### RECORDED INFORMATION
━━━━━━━━━━━━━━━━

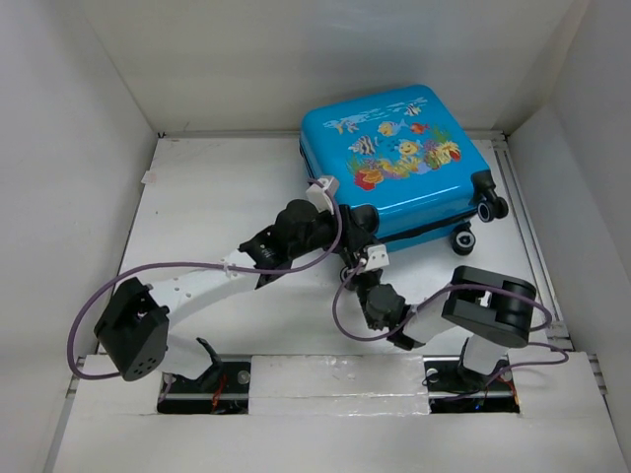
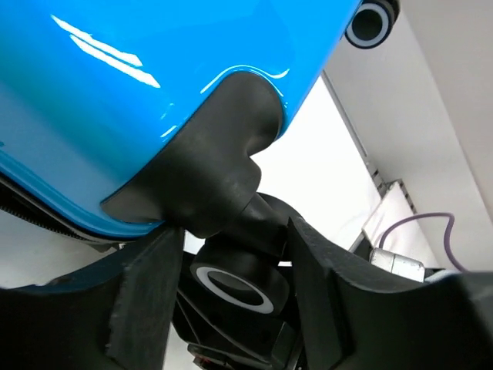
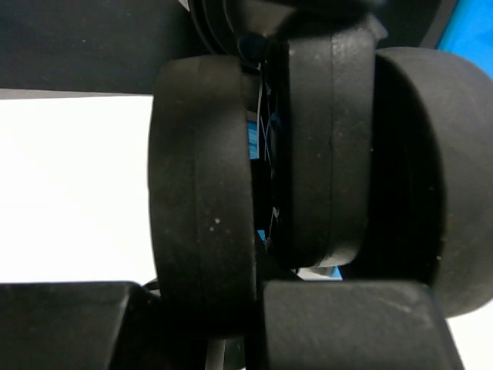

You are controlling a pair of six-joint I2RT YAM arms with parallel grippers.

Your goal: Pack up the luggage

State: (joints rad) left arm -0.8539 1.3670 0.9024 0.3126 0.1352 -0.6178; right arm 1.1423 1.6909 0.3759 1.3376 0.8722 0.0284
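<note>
The luggage (image 1: 399,163), a bright-blue hard-shell suitcase, lies closed at the back right with its fish print facing up. Both grippers are at its near-left corner. My left gripper (image 1: 340,222) reaches under the shell (image 2: 115,100). Its fingers (image 2: 331,301) close around a black caster wheel (image 2: 235,285) below the wheel housing (image 2: 208,169). My right gripper (image 1: 357,258) is pressed against another caster. One wheel disc (image 3: 204,193) sits between its fingers (image 3: 347,324), and the view is too close to show more. The lining is hidden.
Two more casters (image 1: 490,207) stick out at the suitcase's near-right corner. White walls enclose the table (image 1: 217,207) at the back and on both sides. A rail (image 1: 523,227) runs along the right edge. Purple cables loop from both arms.
</note>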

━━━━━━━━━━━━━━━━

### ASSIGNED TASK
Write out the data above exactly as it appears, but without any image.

### ANSWER TO THIS EXERCISE
You are controlling a pair of six-joint I2RT YAM arms with parallel grippers.

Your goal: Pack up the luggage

State: (joints rad) left arm -0.8539 1.3670 0.9024 0.3126 0.1352 -0.6178; right arm 1.1423 1.6909 0.3759 1.3376 0.8722 0.0284
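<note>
The luggage (image 1: 399,163), a bright-blue hard-shell suitcase, lies closed at the back right with its fish print facing up. Both grippers are at its near-left corner. My left gripper (image 1: 340,222) reaches under the shell (image 2: 115,100). Its fingers (image 2: 331,301) close around a black caster wheel (image 2: 235,285) below the wheel housing (image 2: 208,169). My right gripper (image 1: 357,258) is pressed against another caster. One wheel disc (image 3: 204,193) sits between its fingers (image 3: 347,324), and the view is too close to show more. The lining is hidden.
Two more casters (image 1: 490,207) stick out at the suitcase's near-right corner. White walls enclose the table (image 1: 217,207) at the back and on both sides. A rail (image 1: 523,227) runs along the right edge. Purple cables loop from both arms.
</note>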

The response is complete as it stands.